## Problem
In the lines below, count those containing the word "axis" and give the number alone.

--------------------------------

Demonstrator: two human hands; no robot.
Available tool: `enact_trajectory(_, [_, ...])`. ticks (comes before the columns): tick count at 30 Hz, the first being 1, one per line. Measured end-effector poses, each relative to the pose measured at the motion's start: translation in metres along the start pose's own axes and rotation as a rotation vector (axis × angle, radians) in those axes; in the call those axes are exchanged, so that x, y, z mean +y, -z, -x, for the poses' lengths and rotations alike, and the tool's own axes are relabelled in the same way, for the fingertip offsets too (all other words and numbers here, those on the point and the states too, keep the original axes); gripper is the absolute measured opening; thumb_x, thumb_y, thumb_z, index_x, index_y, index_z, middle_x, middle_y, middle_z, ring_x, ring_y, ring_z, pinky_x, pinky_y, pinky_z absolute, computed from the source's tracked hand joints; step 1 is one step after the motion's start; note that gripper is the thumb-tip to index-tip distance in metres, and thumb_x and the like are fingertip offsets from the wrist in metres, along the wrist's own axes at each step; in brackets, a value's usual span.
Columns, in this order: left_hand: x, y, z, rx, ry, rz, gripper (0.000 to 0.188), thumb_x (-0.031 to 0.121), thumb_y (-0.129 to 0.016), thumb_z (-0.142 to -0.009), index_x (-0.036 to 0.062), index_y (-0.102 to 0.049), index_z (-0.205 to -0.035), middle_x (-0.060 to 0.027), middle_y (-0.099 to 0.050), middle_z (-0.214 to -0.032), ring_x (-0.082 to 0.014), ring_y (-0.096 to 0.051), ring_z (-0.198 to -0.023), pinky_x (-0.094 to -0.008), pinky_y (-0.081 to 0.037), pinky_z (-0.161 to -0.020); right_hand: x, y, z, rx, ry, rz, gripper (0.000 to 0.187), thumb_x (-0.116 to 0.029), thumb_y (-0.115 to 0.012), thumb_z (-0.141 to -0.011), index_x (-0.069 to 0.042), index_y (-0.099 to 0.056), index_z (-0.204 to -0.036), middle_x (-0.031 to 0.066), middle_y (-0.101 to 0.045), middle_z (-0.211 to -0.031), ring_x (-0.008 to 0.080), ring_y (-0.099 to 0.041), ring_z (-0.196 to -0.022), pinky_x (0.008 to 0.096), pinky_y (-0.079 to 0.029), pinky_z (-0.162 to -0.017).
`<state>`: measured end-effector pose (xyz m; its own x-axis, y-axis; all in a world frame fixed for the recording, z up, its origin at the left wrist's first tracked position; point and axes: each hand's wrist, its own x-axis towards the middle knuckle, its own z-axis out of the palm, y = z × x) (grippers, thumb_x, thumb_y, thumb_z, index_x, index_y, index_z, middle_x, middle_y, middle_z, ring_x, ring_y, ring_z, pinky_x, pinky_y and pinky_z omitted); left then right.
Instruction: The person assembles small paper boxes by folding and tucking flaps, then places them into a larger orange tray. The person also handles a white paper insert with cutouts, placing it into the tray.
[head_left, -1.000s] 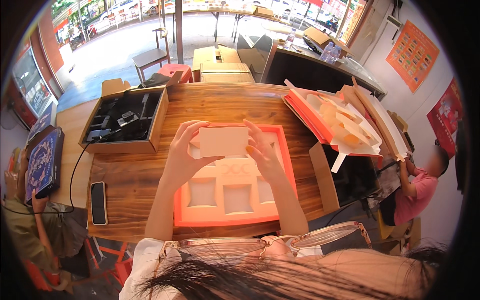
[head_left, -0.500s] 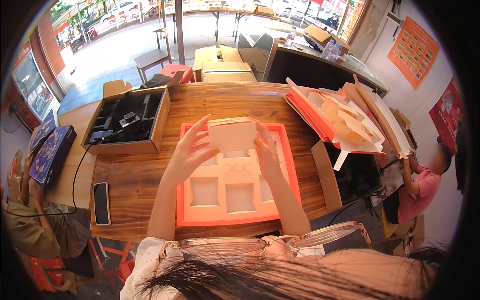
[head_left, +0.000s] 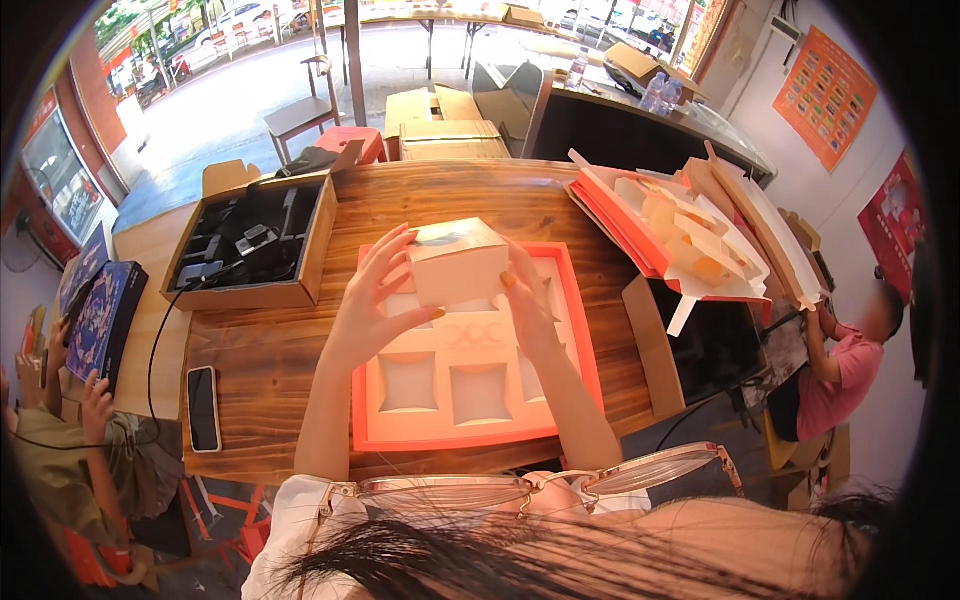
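Between my two hands a small white cardboard box is held up, tilted so that its top face shows. The fingers of my left hand lie along the box's left side, with the thumb at its lower front edge. On the other side my right hand grips the right face, the thumb at the front corner and the other fingers mostly hidden behind. Under both hands lies a shallow orange-red tray box with a pale insert that has several square openings. The box hides part of the insert's far row.
A carton with black foam stands at the left, a phone near the front left edge. Packaging is piled at the right above a black-lined carton. A cable hangs left. People sit on both sides.
The small white box has tipped, so more of its top face shows, and my hands have shifted slightly with it. At the left, another person's hand has risen beside the dark blue box.
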<state>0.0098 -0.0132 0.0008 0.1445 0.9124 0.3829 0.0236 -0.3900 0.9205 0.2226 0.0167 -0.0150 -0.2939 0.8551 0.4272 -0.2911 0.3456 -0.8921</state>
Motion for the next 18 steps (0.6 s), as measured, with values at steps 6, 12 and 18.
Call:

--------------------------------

## Exercise solution
2